I didn’t manage to complete that first journal in 365 consecutive days. But what I did learn was that having the space to record whatever I wanted, however I wanted to, and when I was able to use it regularly it had such a deep and positive impact on my perspective and focus. I used the essence of the 7 days of Sunshine Challenge to help give me direction when the words weren’t spilling on to the page.

With the anxiety and stresses of 2019 and 2020, I decided that I needed to reclaim control over one thing that I actually have control over – what I do to look after myself.

Before this new year began I made a commitment. I bought a brand new 365 journal and on January 1st, 2021 began the journey to make an entry each day. As January draws to a close, I’m up to page 31 as planned. Sometimes it’s the first thing I do in the cool & quiet of the morning…. sometimes the days are busy and it’s the last thing I do before turning off the light to sleep. I might find a moment while having lunch…. it doesn’t matter when or what I fill the page with, I’m always left feeling lighter after my pen leaves the paper.

I also have a separate “Gratitude Journal” which has a predefined structure. There’s a place for the date up top. Next, one line for what you will let go of. Then many lines to record all the things you are grateful for. Lastly, 4 lines that are numbered to record what you’ll now focus on. It’s simple, it’s quick to complete and it works. I LOVE that it begins with what you will let go of. It addresses right up top that life isn’t always peachy, there might be something bothering you. Honesty is the best policy, even though it’s hard to admit and face. The much larger space for all the things you are grateful for is awesome – you don’t have room to dwell on the stuff that’s holding you back. And even though this section might be hard to fill til you get into the groove of opening up to notice all the things you are grateful for, the focus is on the good. Then, directing that goodness into focus of what to do next is a great motivator to move forward. And the moving forward is the key.

Not everyone is into journaling, or gratitude exercises. The 365 journal is the only activity I have committed to doing every day. So I’ve already missed a few days in between my Gratitude journal entries.. But the key is that I am not berating myself for the inconsistent use of it. I am really good at berating myself. So it’s easy to fall into the trap. But logically I know it doesn’t do any good. And I managed to get to a stage of acceptance; I accepted that the journals are tools to use when I need them, not a requirement that determines my success, value or worth. I also find that the best thing is to find something that you like or find helpful, and it might take trying lots of different things to discover what the good ones for you might be. That journey can suck. But depression in particular can be a cycle, so trying to do something positive will help you move forward.

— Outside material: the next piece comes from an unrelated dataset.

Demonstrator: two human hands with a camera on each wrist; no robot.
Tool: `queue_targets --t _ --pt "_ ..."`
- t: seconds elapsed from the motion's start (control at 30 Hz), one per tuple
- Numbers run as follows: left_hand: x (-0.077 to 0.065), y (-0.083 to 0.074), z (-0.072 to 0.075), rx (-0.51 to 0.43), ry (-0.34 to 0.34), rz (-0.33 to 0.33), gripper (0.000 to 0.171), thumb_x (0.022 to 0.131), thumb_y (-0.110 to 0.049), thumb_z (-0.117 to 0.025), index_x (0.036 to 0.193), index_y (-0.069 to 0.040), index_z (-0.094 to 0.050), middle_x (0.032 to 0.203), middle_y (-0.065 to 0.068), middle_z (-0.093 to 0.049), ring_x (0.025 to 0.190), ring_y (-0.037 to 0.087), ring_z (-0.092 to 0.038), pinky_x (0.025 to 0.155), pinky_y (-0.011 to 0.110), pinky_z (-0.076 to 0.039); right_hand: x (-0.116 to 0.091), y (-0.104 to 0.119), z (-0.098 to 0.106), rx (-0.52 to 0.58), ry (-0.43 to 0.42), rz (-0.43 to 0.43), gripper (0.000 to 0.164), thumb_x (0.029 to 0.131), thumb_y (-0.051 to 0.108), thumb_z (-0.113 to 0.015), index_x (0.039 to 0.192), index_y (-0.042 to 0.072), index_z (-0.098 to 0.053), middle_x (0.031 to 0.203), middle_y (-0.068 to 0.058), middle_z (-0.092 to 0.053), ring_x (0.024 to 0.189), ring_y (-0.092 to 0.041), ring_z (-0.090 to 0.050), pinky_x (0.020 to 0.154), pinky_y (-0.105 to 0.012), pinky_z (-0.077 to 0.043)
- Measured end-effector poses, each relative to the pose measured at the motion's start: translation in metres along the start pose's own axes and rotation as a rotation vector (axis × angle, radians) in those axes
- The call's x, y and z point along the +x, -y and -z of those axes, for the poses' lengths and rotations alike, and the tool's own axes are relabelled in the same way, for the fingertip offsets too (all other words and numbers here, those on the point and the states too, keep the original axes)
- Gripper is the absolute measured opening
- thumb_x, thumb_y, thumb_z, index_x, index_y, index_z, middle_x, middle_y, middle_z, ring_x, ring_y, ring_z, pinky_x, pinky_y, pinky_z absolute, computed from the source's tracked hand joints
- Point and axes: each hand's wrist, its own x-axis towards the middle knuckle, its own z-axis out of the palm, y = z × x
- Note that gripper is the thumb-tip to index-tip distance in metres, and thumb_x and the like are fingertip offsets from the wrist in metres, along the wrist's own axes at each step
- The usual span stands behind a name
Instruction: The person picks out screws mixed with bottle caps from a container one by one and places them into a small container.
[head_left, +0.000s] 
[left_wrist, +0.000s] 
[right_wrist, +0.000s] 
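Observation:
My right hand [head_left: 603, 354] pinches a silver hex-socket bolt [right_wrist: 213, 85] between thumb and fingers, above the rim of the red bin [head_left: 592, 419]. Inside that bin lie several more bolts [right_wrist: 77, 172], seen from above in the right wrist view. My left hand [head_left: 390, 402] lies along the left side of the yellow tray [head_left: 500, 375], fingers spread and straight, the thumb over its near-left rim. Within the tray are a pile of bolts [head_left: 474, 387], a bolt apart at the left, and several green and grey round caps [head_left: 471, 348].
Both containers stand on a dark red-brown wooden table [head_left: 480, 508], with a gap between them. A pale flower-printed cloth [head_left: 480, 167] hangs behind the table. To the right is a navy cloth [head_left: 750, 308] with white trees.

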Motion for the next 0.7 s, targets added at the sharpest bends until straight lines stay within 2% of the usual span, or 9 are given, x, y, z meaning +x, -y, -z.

Sometimes I re-read my entries. Some of them I don’t need to revisit, the page served it’s purpose on the day – I made time for myself.
That’s all any self care activity is meant to be.

I have other self care things that I enjoy, to share in another post. I just wanted to share the journey of how I got to the commitment to my self-care by making one journal entry per day for 365 days consecutively over the course of 2021.

And though it might be difficult, just a little bit of time for you, makes a difference.